2.1. Numerical integrals#

What about when we cannot integrate a function analytically? In other words, when there is no (obvious) closed-form solution. In these cases, we can use numerical methods to solve the problem.

Let’s use this problem:

(2.1)#\[\begin{align} \frac{dy}{dx} &= e^{-x^2} \\ y(x) &= \int e^{-x^2} dx + C \end{align}\]

(You may recognize this as leading to the error function, \(\text{erf}\): \(\frac{1}{2} \sqrt{\pi} \text{erf}(x) + C\), so the exact solution to the integral over the range \([0,1]\) is 0.7468.)

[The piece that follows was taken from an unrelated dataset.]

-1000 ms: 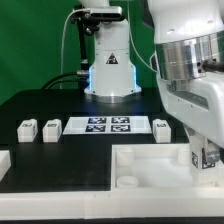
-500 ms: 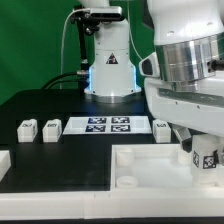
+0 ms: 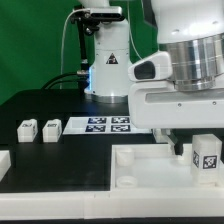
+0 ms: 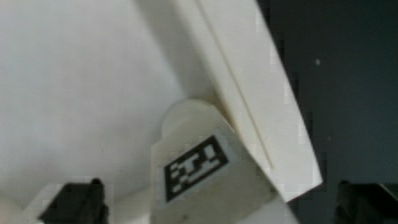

# import libraries for numerical functions and plotting
import numpy as np
import matplotlib.pyplot as plt
# these lines are only for helping improve the display
import matplotlib_inline.backend_inline
matplotlib_inline.backend_inline.set_matplotlib_formats('pdf', 'png')
plt.rcParams['figure.dpi']= 300
plt.rcParams['savefig.dpi'] = 300

We’ll create a function representing the derivative to be integrated, for convencience, and plot it to see its shape:

def func(x):
    '''Function to be integrated'''
    return np.exp(-x**2)

x_vals = np.linspace(0, 1)

plt.plot(x_vals, func(x_vals))
plt.ylim(0, 1)
plt.xlim(0, 1)
plt.grid(True)
plt.show()
../../_images/6f116f3a99ad6b5b40b1e58da404a8fee1c0eb11d77391c706ad0ccf954e6898.png

Alternatively, we could create an inline function, using the lambda keyword in Python. We can do this with the syntax:

[function name] = lambda [parameters]: expression

where multiple parameters would be separated by a comma like lambda x,y: expression.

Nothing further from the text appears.